*Work to complete*
Find the lines below holding the word "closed" and copy each of them.

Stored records
------------------------------------------------------------

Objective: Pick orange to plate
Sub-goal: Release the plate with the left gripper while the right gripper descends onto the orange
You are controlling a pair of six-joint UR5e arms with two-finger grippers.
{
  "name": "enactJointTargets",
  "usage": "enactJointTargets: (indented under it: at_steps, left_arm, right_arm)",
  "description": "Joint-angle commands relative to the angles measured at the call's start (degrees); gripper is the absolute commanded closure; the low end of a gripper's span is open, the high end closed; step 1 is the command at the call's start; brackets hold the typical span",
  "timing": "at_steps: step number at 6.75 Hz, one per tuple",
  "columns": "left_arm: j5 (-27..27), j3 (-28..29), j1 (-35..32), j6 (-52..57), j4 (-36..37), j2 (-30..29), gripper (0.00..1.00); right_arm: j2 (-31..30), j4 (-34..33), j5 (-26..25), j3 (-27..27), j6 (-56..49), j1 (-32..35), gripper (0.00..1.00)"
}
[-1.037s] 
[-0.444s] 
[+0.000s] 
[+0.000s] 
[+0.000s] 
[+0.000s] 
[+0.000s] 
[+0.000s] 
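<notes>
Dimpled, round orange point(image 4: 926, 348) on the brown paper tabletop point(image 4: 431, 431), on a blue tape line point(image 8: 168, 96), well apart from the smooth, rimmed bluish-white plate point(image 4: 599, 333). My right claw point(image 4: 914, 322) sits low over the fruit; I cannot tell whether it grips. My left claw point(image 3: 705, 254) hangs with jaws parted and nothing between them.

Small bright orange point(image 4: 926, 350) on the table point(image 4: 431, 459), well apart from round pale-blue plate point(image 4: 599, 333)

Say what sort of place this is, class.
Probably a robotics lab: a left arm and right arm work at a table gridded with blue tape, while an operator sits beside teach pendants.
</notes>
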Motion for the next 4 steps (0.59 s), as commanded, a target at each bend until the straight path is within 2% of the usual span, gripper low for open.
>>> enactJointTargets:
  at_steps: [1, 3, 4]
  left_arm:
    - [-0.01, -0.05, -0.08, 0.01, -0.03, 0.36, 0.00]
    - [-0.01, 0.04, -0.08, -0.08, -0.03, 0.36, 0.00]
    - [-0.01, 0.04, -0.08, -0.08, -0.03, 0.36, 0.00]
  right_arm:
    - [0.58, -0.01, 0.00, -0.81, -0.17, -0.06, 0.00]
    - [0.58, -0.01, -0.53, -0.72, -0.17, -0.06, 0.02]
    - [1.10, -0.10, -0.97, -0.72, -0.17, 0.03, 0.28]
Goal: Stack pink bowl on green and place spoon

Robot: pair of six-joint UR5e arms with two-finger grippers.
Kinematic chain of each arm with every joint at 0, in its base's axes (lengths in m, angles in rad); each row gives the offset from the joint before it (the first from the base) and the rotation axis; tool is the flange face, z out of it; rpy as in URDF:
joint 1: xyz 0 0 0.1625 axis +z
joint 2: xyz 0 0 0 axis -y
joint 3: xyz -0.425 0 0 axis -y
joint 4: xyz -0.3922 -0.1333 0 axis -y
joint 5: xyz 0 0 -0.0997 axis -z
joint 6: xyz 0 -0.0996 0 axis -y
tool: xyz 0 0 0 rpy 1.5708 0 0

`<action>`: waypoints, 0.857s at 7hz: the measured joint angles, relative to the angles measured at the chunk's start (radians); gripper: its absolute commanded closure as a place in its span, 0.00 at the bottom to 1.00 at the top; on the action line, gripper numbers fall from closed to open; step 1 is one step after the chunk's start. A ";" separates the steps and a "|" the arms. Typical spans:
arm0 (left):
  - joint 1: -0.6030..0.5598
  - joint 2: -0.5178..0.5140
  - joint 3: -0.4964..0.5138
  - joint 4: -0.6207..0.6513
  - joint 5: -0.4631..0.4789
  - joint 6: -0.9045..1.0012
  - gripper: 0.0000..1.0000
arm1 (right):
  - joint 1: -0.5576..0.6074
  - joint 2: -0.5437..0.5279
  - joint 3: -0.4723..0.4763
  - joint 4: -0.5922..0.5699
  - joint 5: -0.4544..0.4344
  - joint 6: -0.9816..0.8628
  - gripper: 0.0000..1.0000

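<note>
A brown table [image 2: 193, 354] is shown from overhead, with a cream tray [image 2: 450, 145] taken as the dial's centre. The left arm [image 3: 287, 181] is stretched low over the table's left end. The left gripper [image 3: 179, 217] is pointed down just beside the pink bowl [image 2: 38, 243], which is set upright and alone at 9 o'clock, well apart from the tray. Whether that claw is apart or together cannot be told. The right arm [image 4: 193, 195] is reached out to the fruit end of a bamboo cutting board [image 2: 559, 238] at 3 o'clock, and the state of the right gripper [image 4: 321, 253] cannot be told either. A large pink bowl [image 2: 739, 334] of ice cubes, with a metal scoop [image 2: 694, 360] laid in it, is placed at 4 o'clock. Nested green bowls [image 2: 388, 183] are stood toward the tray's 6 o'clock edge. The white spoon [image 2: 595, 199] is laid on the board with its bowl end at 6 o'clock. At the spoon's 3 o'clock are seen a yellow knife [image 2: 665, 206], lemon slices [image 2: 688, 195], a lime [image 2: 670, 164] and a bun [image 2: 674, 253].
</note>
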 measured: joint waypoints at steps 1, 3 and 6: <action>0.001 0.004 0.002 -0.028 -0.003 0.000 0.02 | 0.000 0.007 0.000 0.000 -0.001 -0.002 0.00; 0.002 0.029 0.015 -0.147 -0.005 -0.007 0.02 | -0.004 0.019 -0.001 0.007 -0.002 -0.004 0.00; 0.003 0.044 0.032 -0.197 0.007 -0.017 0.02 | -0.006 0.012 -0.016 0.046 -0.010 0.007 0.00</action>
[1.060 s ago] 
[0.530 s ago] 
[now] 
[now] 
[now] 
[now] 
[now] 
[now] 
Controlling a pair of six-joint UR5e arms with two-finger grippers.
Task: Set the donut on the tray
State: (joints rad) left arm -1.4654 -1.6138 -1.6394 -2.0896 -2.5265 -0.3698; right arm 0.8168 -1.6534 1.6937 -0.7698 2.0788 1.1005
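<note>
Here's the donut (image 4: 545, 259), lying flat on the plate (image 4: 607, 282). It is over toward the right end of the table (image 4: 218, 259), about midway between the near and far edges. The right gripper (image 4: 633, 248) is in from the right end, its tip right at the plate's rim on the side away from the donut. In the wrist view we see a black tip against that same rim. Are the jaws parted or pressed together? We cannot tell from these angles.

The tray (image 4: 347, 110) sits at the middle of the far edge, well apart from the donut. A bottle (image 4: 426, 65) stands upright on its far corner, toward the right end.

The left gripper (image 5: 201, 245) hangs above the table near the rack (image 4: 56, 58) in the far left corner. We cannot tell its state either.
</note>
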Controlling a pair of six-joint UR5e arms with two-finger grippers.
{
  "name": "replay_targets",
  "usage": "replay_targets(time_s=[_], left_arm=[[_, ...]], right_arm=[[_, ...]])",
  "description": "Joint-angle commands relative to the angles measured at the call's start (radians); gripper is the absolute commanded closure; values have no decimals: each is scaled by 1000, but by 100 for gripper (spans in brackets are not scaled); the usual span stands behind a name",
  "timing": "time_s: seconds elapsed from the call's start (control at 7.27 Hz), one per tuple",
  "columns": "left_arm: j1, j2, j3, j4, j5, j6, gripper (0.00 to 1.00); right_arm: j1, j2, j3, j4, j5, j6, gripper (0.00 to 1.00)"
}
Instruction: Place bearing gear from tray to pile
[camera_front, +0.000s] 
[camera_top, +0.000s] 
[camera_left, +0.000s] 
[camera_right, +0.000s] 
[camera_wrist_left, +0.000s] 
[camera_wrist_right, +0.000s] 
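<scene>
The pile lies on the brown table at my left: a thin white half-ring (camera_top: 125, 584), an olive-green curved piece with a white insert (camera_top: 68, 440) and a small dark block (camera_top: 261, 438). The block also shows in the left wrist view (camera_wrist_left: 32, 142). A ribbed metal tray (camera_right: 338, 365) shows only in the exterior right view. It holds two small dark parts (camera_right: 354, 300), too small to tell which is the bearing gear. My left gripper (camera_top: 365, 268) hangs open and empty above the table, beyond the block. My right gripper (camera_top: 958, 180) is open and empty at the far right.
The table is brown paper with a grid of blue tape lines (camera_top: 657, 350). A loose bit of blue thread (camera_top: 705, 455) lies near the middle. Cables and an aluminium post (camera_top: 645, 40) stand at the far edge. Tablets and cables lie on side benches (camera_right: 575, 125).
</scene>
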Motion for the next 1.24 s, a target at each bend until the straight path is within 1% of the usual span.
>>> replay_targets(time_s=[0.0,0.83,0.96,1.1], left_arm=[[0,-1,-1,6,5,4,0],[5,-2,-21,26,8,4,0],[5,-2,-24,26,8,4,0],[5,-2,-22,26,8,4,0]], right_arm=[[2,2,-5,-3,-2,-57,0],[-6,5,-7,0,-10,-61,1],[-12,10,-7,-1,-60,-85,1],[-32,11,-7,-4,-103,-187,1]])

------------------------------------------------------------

*Task output*
  "description": "Joint-angle commands relative to the angles measured at the call's start (degrees); gripper is the absolute commanded closure; the low end of a gripper's span is open, the high end closed; step 1 is the command at the call's start; brackets hold the typical span",
`<action>`: waypoints, 0.857s at 7hz: the measured joint angles, relative to the angles measured at the chunk's start (radians); gripper: its absolute commanded closure as a place in its span, 0.00 at the bottom to 1.00 at the top; on the action line, gripper numbers fall from closed to open; step 1 is one step after the chunk's start. A ";" separates the steps and a "|" the arms. Typical spans:

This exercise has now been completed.